Samsung shares fell 2 per cent on Friday morning after gaining nearly 30 per cent year to date on expectations of the industry recovery. The company will announce detailed second-quarter results this month.

The preliminary earnings were announced after US rival Micron Technology gave an upbeat forecast for the three months ending on June 1, in another indication the supply glut was easing. Micron said last week that the worst was over, while SK Hynix executives have also anticipated a recovery this year driven by demand for artificial intelligence.

Operating profit at Samsung, one of the world’s biggest makers of microchips, smartphones and TVs, is forecast to decline to about Won600bn ($460mn) in the April-June quarter from a Won14.1tn profit a year earlier. It was slightly better than the Won555bn forecast by Refinitiv SmartEstimate. Sales fell 22 per cent to about Won60tn.

The sharp fall was led by its chip division, whose losses were estimated by analysts at about Won3tn-Won4tn. Prices of DRam chips used in smartphones, PCs and servers are forecast to fall up to 5 per cent in the current quarter after dropping as much as 18 per cent in the second quarter, according to market researcher TrendForce, as customers work through excess inventories.

“Samsung’s DRam shipments are exceeding previous estimates and chip inventories are falling fast so we expect its cost structure to improve quickly,” said Kim Dong-won, an analyst at KB Securities.

Faced with the protracted industry slump, Samsung is trying to capitalise on the booming artificial intelligence market. AI-enabling servers require at least four to six times more DRam capacity, according to Goldman Sachs, and Samsung is working to boost its output of those chips.

Kyung Kye-hyun, Samsung’s executive in charge of the semiconductor business, told employees this week that the company’s share of high-bandwidth memory chips used in AI was exceeding 50 per cent of the fast-growing market.

But Kim Un-ho, an analyst at IBK Investment & Securities, cautioned that the inventory glut could slow the industry’s recovery. “AI chip demand will continue to increase, but we continue to see a decline in demand for PCs and smartphones,” he said.
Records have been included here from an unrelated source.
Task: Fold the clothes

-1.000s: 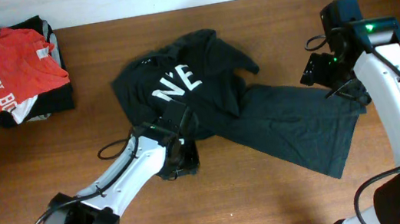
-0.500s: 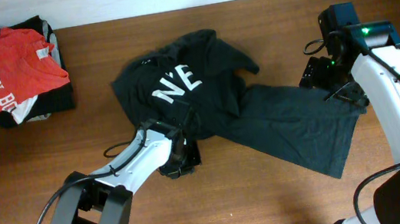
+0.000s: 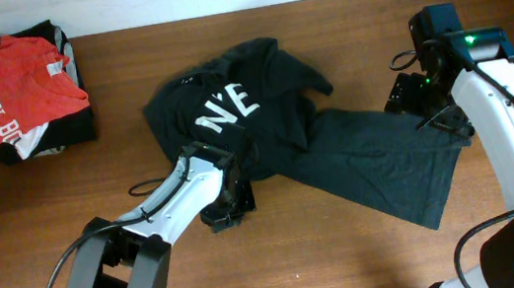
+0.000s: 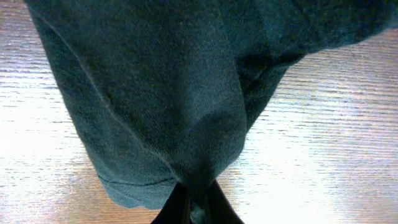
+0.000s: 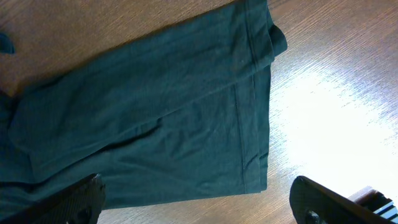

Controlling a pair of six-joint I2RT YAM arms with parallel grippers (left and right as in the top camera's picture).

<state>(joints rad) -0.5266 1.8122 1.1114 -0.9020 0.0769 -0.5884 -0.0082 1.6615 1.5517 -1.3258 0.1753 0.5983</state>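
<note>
The black T-shirt (image 3: 273, 112) lies crumpled across the middle of the table, with white letters on its upper left part and its lower body spread to the right (image 3: 389, 161). My left gripper (image 3: 228, 204) is shut on a fold of the shirt's near left edge; the left wrist view shows the fabric (image 4: 168, 93) bunched into the closed fingers (image 4: 198, 208). My right gripper (image 3: 407, 92) is open and empty, just above the shirt's right edge. The right wrist view shows its spread fingers (image 5: 199, 202) over the shirt's hem (image 5: 249, 112).
A pile of folded clothes with a red T-shirt (image 3: 11, 87) on top sits at the table's far left corner. Bare wooden tabletop (image 3: 352, 261) lies in front of the shirt. The table's back edge meets a white wall.
My left gripper has shifted slightly up and to the right with the pinched fabric. My right gripper moved a little left early on, then stayed still.
</note>
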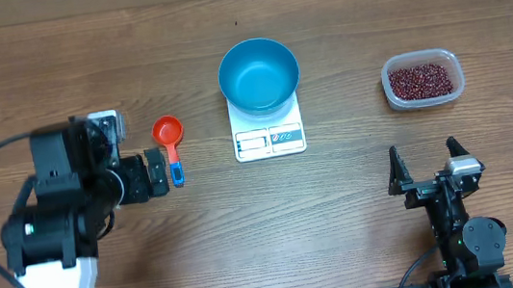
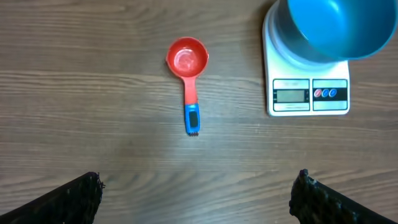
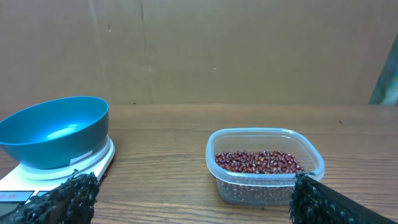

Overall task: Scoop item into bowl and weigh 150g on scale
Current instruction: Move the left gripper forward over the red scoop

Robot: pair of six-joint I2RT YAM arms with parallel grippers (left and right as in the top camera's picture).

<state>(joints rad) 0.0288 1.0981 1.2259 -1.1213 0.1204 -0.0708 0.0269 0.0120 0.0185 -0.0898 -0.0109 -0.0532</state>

Kim added that significantly more production cuts were needed for a chip price rebound this year.

Samsung is expanding its capacity for contract manufacturing — producing chips for other companies — to catch up with bigger rival Taiwan Semiconductor Manufacturing. Samsung plans to introduce cutting-edge 2-nanometre production of mobile chips by 2025.

Samsung’s chip losses were offset by its mobile division’s profits, estimated by analysts at about Won3.3tn, after the company pared back marketing costs.

Samsung is planning to unveil its latest foldable smartphones this month in Seoul, weeks earlier than usual, to increase its share of the premium phone market before Apple launches its next iPhone.